■ THE TASK ■
Could you please find each line in the records that contains the word "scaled" and copy it?

(Stored records)
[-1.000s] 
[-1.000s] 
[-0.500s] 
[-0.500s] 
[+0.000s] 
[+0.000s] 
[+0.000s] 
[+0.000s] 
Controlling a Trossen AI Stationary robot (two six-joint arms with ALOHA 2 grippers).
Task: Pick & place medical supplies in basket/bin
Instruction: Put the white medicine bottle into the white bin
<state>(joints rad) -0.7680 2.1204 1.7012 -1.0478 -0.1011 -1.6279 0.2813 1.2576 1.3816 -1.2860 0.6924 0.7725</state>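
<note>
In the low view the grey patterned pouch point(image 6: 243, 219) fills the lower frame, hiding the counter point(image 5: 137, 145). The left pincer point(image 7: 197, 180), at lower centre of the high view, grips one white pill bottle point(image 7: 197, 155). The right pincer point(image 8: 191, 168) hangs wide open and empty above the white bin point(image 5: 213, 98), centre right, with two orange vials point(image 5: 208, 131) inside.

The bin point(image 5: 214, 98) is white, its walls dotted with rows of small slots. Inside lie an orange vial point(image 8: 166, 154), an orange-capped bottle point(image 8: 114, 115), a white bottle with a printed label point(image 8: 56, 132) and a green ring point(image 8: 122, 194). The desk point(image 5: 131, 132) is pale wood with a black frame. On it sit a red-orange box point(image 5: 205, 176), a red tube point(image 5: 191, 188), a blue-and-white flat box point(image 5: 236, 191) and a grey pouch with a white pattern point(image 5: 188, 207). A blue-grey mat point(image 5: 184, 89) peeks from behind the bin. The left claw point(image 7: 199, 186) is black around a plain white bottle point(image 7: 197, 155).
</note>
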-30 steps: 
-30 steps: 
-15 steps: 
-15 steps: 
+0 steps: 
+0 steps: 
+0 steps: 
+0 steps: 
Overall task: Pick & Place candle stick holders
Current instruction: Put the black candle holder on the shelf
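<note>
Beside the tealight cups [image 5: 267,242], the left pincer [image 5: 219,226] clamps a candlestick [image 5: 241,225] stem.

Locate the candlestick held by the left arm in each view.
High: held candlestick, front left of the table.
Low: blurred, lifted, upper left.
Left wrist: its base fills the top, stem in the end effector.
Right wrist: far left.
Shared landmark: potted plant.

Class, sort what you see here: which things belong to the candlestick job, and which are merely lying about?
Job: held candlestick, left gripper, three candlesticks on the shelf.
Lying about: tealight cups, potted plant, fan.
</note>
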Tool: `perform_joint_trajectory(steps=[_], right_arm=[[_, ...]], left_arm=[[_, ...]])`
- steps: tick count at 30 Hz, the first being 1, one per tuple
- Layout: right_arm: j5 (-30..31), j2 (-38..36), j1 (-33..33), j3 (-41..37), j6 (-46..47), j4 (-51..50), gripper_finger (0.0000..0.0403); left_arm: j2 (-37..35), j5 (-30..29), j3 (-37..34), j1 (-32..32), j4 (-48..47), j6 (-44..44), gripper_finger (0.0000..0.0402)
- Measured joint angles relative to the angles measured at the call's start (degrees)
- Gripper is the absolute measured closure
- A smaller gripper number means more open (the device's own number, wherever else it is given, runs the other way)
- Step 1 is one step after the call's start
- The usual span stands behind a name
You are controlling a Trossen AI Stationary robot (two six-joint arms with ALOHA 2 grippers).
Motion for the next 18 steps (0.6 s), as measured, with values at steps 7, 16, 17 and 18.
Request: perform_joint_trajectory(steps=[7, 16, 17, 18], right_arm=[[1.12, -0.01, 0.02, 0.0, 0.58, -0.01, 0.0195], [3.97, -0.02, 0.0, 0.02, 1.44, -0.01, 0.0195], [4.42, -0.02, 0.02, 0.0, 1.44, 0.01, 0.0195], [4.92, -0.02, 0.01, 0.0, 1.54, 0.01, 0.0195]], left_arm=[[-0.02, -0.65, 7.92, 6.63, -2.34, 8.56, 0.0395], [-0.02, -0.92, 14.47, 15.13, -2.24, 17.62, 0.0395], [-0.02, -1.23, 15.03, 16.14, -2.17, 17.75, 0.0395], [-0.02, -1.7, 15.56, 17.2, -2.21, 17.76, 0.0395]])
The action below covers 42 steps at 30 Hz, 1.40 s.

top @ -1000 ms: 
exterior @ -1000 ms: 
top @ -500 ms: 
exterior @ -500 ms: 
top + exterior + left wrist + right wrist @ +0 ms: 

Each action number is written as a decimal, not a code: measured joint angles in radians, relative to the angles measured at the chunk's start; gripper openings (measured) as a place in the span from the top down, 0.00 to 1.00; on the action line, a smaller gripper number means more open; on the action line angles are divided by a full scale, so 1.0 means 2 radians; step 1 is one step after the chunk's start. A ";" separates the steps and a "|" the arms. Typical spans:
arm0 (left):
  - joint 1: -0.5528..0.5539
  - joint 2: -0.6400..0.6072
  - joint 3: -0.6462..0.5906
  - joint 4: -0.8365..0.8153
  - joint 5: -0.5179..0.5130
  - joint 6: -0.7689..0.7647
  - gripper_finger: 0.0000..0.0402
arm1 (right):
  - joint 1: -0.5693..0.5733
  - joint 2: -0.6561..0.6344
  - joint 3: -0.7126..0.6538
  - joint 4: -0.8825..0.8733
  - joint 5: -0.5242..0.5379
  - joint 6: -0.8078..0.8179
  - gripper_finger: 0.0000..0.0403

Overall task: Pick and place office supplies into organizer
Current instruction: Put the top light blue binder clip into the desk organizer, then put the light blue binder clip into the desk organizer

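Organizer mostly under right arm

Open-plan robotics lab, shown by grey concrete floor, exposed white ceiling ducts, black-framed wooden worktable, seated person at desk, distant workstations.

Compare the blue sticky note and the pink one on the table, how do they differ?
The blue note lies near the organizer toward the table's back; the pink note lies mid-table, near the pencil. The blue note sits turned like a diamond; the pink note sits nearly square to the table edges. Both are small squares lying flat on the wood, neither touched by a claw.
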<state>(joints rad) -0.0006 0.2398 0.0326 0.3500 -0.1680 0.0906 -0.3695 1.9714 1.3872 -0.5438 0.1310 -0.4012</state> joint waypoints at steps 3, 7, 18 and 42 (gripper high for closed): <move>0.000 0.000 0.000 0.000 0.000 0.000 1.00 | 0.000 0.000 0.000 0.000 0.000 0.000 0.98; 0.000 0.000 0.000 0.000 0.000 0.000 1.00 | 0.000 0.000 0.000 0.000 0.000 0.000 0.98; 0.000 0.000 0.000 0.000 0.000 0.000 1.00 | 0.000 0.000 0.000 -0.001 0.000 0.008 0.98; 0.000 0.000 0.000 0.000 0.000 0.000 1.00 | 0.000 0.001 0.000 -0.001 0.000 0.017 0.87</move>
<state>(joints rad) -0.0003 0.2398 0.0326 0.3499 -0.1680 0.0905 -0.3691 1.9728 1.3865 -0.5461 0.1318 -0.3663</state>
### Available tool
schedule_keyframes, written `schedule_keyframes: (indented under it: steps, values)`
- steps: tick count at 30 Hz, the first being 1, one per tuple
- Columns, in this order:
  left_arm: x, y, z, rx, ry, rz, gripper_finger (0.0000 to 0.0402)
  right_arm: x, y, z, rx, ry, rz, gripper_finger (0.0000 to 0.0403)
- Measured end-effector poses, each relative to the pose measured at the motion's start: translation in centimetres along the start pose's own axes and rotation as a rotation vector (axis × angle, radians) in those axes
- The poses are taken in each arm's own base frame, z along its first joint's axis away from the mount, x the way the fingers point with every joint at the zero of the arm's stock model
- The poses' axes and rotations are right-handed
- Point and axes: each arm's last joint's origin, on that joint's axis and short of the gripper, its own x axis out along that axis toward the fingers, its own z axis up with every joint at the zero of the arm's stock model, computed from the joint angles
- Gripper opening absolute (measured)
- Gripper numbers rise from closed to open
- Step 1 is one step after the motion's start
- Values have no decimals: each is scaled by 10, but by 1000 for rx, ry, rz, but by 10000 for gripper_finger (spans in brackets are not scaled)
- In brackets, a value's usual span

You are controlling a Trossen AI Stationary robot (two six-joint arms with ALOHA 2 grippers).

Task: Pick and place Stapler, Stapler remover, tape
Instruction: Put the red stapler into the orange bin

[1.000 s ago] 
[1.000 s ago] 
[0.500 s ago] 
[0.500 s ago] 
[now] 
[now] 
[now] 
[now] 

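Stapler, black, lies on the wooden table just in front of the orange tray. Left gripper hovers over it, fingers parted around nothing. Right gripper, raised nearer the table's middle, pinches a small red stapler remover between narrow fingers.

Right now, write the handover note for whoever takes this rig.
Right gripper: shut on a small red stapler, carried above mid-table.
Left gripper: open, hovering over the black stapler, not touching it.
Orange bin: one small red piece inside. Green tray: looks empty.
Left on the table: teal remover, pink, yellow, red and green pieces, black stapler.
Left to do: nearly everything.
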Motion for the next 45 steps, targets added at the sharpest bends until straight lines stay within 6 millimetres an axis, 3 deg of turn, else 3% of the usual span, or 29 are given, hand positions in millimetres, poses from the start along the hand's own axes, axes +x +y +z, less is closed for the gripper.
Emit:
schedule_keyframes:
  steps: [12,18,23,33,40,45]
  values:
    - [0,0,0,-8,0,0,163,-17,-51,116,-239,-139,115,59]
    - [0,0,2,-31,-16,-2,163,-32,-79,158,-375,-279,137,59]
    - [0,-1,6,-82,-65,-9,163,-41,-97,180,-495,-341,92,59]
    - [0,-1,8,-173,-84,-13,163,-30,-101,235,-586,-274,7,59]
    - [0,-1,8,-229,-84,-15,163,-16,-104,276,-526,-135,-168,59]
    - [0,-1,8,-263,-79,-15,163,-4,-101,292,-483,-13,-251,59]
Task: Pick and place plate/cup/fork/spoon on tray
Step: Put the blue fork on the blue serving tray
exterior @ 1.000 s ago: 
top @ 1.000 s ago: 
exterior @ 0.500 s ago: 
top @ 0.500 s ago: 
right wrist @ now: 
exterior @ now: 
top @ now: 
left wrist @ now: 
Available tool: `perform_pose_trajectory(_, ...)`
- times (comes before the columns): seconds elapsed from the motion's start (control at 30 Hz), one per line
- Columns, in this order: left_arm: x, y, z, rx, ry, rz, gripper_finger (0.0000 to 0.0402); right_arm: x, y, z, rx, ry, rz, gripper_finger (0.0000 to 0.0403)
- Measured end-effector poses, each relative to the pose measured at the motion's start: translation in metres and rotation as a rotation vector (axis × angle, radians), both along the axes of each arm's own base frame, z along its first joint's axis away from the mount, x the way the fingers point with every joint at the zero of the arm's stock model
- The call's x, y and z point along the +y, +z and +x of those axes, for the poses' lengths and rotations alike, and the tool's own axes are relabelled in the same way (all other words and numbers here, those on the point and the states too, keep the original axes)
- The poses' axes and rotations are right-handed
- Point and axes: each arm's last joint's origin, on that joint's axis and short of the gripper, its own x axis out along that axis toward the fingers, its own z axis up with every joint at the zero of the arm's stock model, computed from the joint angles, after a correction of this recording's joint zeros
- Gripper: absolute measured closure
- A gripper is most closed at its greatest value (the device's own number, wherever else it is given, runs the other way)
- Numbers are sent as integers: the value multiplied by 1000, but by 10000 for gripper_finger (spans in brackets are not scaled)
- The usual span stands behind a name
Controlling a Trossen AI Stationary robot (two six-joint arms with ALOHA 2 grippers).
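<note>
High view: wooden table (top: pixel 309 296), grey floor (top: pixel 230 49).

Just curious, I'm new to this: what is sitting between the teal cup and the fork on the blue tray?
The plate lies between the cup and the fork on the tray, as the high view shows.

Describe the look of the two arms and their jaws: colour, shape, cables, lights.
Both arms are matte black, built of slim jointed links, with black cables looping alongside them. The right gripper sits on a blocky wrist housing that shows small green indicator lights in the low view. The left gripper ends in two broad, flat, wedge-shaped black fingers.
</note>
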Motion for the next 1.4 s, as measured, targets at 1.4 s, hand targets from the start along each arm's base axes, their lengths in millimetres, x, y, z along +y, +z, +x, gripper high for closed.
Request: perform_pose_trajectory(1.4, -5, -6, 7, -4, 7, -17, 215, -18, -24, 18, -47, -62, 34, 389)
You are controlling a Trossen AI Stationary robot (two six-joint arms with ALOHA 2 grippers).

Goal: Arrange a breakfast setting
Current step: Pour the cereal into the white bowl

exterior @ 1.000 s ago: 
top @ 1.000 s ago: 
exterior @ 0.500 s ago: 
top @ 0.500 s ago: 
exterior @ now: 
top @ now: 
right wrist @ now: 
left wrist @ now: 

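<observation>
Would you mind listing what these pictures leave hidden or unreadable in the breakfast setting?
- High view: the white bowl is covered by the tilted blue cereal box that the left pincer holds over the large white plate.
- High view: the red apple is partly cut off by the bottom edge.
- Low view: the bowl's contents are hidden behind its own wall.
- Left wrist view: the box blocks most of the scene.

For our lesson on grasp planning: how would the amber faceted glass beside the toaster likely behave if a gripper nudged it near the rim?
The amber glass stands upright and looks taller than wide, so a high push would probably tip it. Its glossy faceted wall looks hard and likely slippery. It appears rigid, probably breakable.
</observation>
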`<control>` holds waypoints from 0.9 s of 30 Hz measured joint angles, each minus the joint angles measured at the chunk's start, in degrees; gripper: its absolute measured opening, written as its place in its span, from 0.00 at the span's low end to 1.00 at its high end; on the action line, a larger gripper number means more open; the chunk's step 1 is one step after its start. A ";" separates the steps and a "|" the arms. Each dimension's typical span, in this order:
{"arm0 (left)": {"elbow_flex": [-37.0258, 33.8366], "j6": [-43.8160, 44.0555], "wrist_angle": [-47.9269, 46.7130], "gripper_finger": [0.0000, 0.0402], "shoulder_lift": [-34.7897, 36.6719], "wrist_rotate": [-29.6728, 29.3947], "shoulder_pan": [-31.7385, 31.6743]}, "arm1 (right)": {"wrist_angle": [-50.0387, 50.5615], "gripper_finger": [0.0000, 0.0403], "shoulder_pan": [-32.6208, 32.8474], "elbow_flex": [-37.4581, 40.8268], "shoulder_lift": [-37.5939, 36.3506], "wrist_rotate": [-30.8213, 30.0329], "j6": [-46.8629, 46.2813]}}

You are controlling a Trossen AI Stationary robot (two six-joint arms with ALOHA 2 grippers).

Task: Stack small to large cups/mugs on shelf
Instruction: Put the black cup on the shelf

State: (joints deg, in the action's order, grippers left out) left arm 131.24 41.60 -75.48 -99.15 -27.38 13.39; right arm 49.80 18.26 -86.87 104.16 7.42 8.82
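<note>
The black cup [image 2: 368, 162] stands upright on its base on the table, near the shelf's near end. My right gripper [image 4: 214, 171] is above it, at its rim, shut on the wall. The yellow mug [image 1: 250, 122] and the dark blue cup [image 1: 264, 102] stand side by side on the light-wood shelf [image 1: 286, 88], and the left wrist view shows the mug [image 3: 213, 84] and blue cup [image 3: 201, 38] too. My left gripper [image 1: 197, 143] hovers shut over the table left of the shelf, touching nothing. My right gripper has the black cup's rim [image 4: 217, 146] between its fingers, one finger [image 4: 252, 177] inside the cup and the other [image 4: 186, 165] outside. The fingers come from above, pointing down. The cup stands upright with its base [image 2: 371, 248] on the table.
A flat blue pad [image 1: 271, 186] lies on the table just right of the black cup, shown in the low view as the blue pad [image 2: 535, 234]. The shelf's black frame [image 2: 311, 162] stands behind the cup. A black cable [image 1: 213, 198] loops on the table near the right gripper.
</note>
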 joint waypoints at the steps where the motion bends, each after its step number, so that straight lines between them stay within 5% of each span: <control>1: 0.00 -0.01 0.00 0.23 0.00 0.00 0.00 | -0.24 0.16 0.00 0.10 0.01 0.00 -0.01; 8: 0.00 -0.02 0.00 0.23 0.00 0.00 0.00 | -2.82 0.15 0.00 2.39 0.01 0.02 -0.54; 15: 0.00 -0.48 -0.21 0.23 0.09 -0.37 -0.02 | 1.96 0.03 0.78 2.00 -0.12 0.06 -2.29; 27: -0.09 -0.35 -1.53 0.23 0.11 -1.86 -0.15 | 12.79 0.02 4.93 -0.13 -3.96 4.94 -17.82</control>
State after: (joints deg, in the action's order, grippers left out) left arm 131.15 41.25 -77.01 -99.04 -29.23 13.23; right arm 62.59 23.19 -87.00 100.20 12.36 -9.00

■ WRITTEN RESPONSE ■
- Values have no decimals: each is scaled by 10, but by 1000 for rx, ry, rz, but by 10000 for gripper_finger (spans in brackets are not scaled)
- Numbers are sent as integers: the value multiplied by 1000, but by 10000 for gripper_finger (spans in brackets are not scaled)

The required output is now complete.